--- INSTRUCTIONS FOR THE TASK ---
In the listing below, start your output at the line with "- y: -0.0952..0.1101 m" and end it after the line with "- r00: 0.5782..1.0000", copying every line exactly.
■ ■ ■
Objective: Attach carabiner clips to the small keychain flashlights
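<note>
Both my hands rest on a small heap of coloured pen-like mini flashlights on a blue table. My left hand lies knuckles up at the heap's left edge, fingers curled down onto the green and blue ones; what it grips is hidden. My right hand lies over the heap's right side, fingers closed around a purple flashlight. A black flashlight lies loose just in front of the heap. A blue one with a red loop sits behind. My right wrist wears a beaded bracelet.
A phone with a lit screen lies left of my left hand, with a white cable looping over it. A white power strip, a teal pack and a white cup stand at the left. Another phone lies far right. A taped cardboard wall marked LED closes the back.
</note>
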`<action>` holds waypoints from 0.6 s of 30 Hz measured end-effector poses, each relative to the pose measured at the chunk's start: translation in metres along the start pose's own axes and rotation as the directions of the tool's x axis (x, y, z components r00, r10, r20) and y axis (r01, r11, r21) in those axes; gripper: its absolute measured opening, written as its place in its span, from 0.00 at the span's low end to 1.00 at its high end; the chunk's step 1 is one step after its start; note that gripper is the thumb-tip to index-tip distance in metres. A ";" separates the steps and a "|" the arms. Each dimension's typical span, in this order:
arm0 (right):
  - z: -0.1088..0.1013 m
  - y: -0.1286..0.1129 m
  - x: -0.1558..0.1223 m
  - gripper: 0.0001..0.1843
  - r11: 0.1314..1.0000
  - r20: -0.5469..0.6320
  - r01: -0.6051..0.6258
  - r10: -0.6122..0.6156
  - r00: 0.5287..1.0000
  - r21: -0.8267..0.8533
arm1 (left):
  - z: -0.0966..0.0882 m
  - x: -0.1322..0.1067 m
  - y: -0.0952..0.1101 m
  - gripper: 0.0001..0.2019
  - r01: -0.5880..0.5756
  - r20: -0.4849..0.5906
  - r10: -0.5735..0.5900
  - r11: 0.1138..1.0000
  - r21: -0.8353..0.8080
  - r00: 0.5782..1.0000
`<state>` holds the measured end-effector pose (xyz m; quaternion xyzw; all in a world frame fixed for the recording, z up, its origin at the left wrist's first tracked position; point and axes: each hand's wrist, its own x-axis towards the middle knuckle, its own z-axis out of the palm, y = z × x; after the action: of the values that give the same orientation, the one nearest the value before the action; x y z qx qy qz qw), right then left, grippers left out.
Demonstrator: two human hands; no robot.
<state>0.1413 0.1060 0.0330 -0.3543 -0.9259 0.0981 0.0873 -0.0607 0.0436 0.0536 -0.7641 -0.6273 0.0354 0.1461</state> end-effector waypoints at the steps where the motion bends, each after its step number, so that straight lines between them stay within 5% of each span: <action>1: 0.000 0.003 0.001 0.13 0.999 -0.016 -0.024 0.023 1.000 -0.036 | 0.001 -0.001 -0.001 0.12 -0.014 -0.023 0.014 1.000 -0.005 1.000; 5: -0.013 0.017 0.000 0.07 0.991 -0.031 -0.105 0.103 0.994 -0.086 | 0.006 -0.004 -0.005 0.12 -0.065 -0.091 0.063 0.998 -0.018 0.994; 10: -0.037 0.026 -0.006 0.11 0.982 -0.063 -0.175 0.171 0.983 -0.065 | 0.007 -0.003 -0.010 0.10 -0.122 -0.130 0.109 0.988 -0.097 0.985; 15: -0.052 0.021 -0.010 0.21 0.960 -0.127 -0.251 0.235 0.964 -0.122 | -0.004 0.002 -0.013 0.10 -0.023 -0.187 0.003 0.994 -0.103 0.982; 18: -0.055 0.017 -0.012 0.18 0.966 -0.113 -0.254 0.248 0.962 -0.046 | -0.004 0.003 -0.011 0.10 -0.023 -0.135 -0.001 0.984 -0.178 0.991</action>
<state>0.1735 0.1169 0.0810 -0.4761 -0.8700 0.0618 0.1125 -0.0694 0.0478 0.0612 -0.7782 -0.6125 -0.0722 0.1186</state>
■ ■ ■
--- WRITTEN REPLY ---
  - y: -0.0952..0.1101 m
  - gripper: 0.0001..0.2019
  - r01: -0.5880..0.5756
  - r20: -0.4849..0.5906
  - r10: -0.5735..0.5900
  - r11: 0.1138..1.0000
  - r21: -0.8353..0.8080
  - r00: 0.5782..1.0000

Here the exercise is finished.